# [What to produce]
Reprint the listing. Every line must match the original exactly.

-*-

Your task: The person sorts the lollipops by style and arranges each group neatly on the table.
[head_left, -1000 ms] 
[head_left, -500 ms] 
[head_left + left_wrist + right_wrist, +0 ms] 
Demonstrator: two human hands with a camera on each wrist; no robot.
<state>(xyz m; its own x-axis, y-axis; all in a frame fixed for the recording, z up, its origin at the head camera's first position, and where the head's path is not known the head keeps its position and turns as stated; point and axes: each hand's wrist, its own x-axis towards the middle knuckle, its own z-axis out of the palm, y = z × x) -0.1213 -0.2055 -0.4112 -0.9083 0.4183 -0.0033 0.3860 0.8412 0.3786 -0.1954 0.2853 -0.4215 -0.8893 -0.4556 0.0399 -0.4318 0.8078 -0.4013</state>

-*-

# [Written solution]
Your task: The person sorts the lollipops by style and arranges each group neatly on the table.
[head_left, -1000 ms] 
[head_left, -500 ms] 
[head_left + left_wrist + right_wrist, +0 ms] 
Demonstrator: two human hands with a camera on each wrist; no robot.
<state>(xyz m; its own x-axis, y-axis; all in a frame fixed for the recording, z up, its origin at the head camera's first position, and where the head's path is not known the head keeps its position and turns as stated; point and axes: each hand's wrist, its own x-axis towards the middle knuckle, its own z-axis out of the palm, y = z × x) -0.1213 -0.2055 -0.4112 -0.9083 0.4183 -0.0033 0.3860 0.8412 0.3786 -0.1954 0.2853 -0.4215 -0.8893 -0.4556 0.0399 -0.4318 0.8078 -0.4013</state>

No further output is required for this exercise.